While in preview, the Questions tab is a read-only view of these files. To add or edit questions, edit the YAML in the IDE — there's no in-product question editor yet.

</Note>

Running an evaluation

On the Evaluations tab, click New evaluation and choose:

  • Branch — which branch's data model and agent configuration to run against. Defaults to the active branch.
  • Agentauto (the implicit auto-agent) or a configured agent name.

The run starts immediately and you can close the dialog — it executes in the background. The run list shows live progress and then the outcome:

ColumnMeaning
Evaluation nameWhen the run was created.
EnvironmentWhere it ran — dev (your personal dev-mode branch, shown as "Name Dev Mode"), staging, or prod (the deploy branch, e.g. master or main).
AgentThe agent used.
Execution statusRunning, Completed, or Failed.
AccuracyNN% (passed/total).
Created byWho triggered the run.
Last updatedWhen it finished.

Reading the results

Open a run to see per-question results: the question list on the left, with a pass/fail icon for each, and the selected question's detail on the right.

  • Assessmentpass, fail, review, or error.
  • Score reason — when a question doesn't pass, a tag categorizing why: Row count mismatch, Missing columns, Value mismatch, Unexpected rows, Query error, Ground truth query failed, Ground truth not found, or Agent error.
  • Failure analysis — a plain-English explanation, e.g. "The agent returned 3 rows, but the ground truth has 5 rows."
  • Model output · SQL vs. Ground truth SQL answer — the agent's query side-by-side with the ground truth, so you can spot the difference.
  • Response — the agent's full text answer, rendered as Markdown.

How grading works

Grading is execution-based, not text-based — the same approach used by industry text-to-SQL benchmarks such as BIRD and Spider 2.0. The agent's SQL and the ground-truth SQL are both executed, and their result sets are compared. So an answer that's worded or written differently but produces the same data still passes.

The comparison is:

  • Sort-invariant — row order never matters.
  • Numeric-tolerant — values are compared to 4 significant figures, so float/representation noise (6646 vs. 6646.0) doesn't fail.
  • Column-name-agnostic and lenient on extra columns — each ground-truth column must be reproduced by some agent column, matched by its values, so revenue vs. total aliases don't matter.

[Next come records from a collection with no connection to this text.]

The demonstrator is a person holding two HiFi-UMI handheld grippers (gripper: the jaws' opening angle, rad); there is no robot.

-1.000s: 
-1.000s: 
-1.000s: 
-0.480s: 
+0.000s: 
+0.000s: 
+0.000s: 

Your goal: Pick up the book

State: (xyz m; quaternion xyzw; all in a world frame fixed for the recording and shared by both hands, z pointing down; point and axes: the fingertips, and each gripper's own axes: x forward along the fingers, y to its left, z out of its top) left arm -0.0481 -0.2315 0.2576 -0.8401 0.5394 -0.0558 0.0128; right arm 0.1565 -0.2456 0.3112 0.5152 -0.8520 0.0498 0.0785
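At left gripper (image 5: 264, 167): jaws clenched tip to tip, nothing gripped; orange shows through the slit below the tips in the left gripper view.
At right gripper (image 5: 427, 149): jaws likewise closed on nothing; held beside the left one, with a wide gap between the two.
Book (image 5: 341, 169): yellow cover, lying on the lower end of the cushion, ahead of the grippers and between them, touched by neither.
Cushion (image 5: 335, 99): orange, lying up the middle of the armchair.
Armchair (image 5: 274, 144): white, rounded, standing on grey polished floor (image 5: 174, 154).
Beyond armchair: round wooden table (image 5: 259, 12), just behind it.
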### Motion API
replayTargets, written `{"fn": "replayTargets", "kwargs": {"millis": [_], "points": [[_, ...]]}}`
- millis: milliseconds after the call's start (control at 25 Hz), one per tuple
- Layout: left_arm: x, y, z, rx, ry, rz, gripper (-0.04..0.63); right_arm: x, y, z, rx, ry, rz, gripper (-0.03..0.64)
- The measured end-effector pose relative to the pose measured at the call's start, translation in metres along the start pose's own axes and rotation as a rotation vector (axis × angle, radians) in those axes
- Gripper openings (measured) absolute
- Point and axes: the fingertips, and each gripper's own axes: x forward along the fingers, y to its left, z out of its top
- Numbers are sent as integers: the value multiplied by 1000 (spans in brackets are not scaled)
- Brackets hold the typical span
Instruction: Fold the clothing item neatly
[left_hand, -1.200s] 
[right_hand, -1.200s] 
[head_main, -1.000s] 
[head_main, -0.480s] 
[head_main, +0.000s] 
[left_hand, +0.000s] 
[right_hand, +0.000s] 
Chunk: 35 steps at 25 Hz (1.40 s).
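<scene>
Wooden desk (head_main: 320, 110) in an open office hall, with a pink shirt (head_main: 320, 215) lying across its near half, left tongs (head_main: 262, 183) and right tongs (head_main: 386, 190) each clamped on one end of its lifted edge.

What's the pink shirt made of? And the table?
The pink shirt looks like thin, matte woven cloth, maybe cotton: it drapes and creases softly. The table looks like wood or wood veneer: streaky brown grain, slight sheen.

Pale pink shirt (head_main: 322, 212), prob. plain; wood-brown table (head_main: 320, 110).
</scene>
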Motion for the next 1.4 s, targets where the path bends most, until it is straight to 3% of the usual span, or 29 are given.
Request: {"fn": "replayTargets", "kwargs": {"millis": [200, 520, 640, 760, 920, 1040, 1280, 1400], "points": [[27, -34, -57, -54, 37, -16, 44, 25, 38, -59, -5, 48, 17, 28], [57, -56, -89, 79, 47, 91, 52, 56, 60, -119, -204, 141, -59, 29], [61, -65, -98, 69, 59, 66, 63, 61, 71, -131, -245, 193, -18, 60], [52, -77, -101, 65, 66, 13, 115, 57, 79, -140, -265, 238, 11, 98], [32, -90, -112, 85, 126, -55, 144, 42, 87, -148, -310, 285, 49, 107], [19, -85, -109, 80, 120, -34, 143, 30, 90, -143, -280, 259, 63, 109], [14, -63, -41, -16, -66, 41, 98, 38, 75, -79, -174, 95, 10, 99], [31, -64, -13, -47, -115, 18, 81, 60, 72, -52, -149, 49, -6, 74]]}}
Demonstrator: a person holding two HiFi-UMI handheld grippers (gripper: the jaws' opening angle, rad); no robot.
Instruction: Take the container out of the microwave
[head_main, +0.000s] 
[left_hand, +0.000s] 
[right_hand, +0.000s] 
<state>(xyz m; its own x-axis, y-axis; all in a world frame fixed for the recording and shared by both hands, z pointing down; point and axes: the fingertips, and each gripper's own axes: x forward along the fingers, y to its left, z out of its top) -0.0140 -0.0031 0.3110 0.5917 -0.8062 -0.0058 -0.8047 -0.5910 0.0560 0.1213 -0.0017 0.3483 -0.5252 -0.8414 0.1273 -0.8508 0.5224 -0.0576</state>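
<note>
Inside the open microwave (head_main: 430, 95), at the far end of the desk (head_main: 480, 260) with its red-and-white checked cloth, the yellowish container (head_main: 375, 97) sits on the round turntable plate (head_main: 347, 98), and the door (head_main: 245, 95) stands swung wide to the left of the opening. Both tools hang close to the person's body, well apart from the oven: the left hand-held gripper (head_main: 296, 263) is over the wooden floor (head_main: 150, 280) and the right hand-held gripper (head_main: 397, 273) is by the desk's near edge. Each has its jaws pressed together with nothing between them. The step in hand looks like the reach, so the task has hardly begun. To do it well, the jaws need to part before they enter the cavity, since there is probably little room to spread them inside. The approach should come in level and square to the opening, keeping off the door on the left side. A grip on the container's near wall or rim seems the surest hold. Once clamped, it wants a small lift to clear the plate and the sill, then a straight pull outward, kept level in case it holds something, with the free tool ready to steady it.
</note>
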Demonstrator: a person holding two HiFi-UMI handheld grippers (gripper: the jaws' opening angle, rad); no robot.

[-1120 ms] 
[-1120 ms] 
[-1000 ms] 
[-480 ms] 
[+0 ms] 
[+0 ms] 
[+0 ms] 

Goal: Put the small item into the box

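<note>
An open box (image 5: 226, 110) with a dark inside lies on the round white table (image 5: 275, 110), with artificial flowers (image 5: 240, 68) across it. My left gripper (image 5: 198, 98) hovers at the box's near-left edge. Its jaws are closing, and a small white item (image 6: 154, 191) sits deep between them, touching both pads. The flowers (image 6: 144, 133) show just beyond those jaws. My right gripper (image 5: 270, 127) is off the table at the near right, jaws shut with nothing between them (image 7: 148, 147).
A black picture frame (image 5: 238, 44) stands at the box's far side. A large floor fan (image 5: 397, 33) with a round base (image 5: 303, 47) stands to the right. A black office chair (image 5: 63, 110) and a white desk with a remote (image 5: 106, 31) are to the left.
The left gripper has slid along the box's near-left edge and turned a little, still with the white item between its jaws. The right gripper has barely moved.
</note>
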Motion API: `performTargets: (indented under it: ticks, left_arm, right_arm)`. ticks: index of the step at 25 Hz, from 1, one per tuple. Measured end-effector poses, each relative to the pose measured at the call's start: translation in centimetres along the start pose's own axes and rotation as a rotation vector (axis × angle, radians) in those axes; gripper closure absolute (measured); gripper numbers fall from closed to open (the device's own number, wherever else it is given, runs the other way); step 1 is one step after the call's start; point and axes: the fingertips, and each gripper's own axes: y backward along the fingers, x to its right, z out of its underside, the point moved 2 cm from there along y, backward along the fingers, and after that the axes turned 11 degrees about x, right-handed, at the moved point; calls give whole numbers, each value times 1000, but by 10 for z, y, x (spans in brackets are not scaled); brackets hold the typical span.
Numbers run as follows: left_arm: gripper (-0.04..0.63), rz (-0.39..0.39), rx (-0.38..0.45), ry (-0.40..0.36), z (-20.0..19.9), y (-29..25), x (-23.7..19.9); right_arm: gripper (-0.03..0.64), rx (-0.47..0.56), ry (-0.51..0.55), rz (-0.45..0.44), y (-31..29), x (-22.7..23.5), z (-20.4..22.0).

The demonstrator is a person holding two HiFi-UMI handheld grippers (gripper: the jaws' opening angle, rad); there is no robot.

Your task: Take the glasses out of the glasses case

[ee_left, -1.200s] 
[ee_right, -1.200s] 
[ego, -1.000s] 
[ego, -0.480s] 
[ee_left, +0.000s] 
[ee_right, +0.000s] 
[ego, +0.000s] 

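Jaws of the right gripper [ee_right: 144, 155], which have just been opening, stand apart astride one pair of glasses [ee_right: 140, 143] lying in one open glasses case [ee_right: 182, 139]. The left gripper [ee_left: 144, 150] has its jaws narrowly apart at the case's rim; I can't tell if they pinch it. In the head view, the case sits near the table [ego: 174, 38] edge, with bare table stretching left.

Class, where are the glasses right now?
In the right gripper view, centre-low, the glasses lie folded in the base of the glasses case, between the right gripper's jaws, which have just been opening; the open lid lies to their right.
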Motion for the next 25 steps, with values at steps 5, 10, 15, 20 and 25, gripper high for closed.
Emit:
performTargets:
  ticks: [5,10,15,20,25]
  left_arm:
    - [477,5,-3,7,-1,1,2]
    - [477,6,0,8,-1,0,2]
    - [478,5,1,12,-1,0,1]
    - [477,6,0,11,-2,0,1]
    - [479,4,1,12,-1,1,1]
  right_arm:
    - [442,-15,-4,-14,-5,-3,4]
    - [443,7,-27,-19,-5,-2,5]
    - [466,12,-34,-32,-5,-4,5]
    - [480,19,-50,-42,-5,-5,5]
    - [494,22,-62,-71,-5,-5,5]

Extra columns the agent adds are ignored.
  • No standalone row-count gate — row count falls out of the comparison: a "top 5" question is enforced because the golden result has exactly 5 rows.

Verdicts:

VerdictWhen
passThe agent's result set matches the ground truth.
failIt ran but the result set doesn't match (see the score reason).
reviewNothing to compare automatically — the question has no ground truth, or the agent didn't run a query. Compare manually.
errorThe agent run failed, the ground-truth query failed, or a referenced certified query wasn't found.

Preview limitations

  • Evals must be activated for your account by the Cube support team.
  • Questions are authored as code only; the Questions tab is read-only.
  • Very large question sets can be slow to run.
  • Grading is execution-based on the result set; it does not semantically judge prose answers.